[To do]
Aim for an exact copy of the listing, without any images.

- - -

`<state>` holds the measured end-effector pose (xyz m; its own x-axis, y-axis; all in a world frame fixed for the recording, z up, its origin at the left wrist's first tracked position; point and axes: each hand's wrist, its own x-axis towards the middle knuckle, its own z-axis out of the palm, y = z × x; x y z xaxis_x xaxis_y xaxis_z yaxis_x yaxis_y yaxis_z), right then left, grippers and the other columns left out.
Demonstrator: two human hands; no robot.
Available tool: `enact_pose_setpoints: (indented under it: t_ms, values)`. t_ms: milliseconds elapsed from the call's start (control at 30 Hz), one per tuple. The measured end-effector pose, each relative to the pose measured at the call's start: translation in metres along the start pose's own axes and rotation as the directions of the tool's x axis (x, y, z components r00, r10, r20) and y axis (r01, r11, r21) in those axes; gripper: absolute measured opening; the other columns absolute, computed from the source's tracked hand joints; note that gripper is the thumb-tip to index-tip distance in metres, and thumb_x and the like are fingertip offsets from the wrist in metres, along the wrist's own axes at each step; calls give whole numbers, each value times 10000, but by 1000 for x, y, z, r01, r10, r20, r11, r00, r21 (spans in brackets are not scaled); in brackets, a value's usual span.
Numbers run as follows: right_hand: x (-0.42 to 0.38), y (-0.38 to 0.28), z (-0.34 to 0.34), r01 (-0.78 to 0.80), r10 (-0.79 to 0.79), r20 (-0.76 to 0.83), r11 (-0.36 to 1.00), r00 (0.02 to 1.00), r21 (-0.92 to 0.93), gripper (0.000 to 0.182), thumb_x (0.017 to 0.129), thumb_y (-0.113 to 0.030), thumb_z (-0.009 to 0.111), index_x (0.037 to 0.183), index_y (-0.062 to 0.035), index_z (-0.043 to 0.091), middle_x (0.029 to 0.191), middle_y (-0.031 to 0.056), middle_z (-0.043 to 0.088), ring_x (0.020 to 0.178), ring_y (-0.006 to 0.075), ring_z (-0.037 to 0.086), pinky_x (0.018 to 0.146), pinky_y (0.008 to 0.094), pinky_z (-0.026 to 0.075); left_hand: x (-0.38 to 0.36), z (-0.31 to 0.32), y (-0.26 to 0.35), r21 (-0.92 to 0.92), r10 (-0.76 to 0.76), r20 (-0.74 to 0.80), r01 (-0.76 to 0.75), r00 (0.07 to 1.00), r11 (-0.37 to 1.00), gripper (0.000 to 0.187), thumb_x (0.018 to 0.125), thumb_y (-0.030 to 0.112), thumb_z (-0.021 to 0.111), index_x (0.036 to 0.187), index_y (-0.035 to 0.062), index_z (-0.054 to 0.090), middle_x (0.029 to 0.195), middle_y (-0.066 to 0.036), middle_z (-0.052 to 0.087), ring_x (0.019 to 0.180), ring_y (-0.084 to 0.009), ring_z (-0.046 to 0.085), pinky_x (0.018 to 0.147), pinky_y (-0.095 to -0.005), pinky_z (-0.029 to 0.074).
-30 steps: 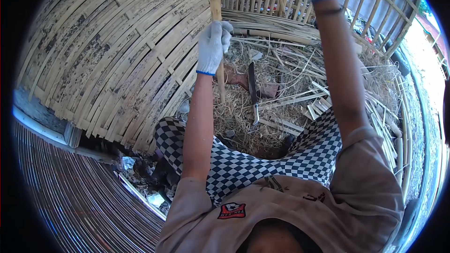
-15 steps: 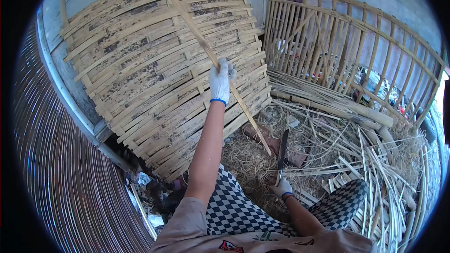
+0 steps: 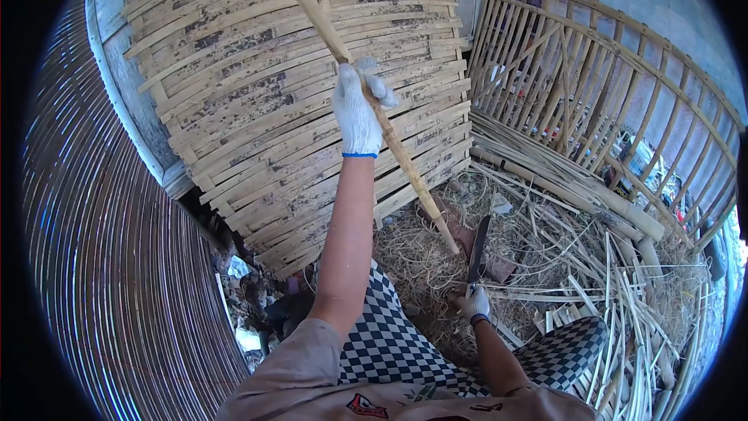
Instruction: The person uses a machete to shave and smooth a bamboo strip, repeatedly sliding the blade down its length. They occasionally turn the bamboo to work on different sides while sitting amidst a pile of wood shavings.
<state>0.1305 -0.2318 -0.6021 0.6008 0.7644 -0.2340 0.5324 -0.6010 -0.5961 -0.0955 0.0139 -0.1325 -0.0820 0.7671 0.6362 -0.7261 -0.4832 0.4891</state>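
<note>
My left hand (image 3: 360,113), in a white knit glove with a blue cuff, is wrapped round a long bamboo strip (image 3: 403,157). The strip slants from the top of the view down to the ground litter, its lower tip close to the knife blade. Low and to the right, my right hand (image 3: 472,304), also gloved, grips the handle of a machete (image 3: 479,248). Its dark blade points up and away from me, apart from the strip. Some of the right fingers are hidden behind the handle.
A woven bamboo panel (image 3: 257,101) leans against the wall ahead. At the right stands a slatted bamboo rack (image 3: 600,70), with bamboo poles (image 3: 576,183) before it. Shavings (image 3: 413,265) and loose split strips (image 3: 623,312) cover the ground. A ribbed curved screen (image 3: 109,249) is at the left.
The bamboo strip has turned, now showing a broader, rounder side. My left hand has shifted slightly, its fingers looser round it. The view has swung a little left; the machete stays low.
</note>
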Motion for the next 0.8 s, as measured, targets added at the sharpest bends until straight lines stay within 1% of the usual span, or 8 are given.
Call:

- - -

[Expected answer]
`<state>` holds the measured end-effector pose (xyz m; its own x-axis, y-axis; all in a world frame fixed for the recording, z up, its origin at the left wrist's first tracked position; point and axes: each hand's wrist, its own x-axis towards the middle knuckle, its own z-axis out of the palm, y = z × x; x y z xaxis_x xaxis_y xaxis_z yaxis_x yaxis_y yaxis_z), right then left, grippers and the other columns left out.
Demonstrator: two human hands; no robot.
Available tool: `enact_pose_setpoints: (indented under it: t_ms, values)`. t_ms: milliseconds elapsed from the call's start (control at 30 Hz), one per tuple. The measured end-effector pose, each relative to the pose measured at the call's start: translation in metres along the start pose's own axes and rotation as the directions of the tool's x axis (x, y, z components r00, r10, r20) and y axis (r01, r11, r21) in those axes; gripper: absolute measured opening; the other columns absolute, computed from the source's tracked hand joints; note that gripper is the thumb-tip to index-tip distance in metres, and thumb_x and the like are fingertip offsets from the wrist in metres, along the wrist's own axes at each step; calls give whole numbers, each value times 10000, but by 1000 for x, y, z, r01, r10, r20, r11, r00, r21 (spans in brackets are not scaled); in brackets, a value's usual span.
Numbers run as follows: right_hand: x (-0.42 to 0.38), y (-0.38 to 0.28), z (-0.34 to 0.34), r01 (-0.78 to 0.80), r10 (-0.79 to 0.79), r20 (-0.76 to 0.83), r11 (-0.36 to 1.00), r00 (0.02 to 1.00), r21 (-0.92 to 0.93), gripper (0.000 to 0.182), thumb_x (0.017 to 0.129), thumb_y (-0.113 to 0.030), thumb_z (-0.009 to 0.111), index_x (0.037 to 0.183), index_y (-0.062 to 0.035), index_z (-0.043 to 0.091), middle_x (0.029 to 0.191), middle_y (-0.031 to 0.056), middle_z (-0.043 to 0.088), ring_x (0.020 to 0.178), ring_y (-0.006 to 0.075), ring_z (-0.037 to 0.086), pinky_x (0.018 to 0.146), pinky_y (0.008 to 0.094), pinky_z (-0.026 to 0.075); left_hand: x (-0.38 to 0.36), z (-0.31 to 0.32), y (-0.26 to 0.35), r21 (-0.92 to 0.92), r10 (-0.76 to 0.76), r20 (-0.74 to 0.80), r01 (-0.76 to 0.75), r00 (0.07 to 1.00), r11 (-0.37 to 1.00), gripper (0.000 to 0.187), thumb_x (0.018 to 0.125), thumb_y (-0.030 to 0.112), thumb_z (-0.021 to 0.111), index_x (0.036 to 0.187), index_y (-0.035 to 0.062), index_z (-0.054 to 0.090), middle_x (0.029 to 0.195), middle_y (-0.066 to 0.036), middle_z (-0.052 to 0.087), ring_x (0.019 to 0.180), ring_y (-0.084 to 0.009), ring_z (-0.046 to 0.085), pinky_x (0.018 to 0.147), pinky_y (-0.095 to -0.005), pinky_z (-0.029 to 0.074).
-30 steps: 
-15 steps: 
+0 steps: 
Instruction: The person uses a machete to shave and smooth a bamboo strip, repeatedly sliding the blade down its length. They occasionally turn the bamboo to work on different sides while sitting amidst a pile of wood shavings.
<state>0.1305 -0.2318 -0.6021 0.6008 0.7644 -0.2340 0.5324 -0.6010 -0.5961 -0.0955 0.0139 -0.1325 -0.0820 0.7671 0.6362 -0.7261 -0.4832 0.4891</state>
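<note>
My left hand (image 3: 360,113), in a white knit glove with a blue cuff, is wrapped round a long bamboo strip (image 3: 403,157). The strip slants from the top of the view down to the ground litter, its lower tip close to the knife blade. Low and to the right, my right hand (image 3: 472,304), also gloved, grips the handle of a machete (image 3: 479,248). Its dark blade points up and away from me, apart from the strip. Some of the right fingers are hidden behind the handle.
A woven bamboo panel (image 3: 257,101) leans against the wall ahead. At the right stands a slatted bamboo rack (image 3: 600,70), with bamboo poles (image 3: 576,183) before it. Shavings (image 3: 413,265) and loose split strips (image 3: 623,312) cover the ground. A ribbed curved screen (image 3: 109,249) is at the left.
The bamboo strip has turned, now showing a broader, rounder side. My left hand has shifted slightly, its fingers looser round it. The view has swung a little left; the machete stays low.
</note>
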Motion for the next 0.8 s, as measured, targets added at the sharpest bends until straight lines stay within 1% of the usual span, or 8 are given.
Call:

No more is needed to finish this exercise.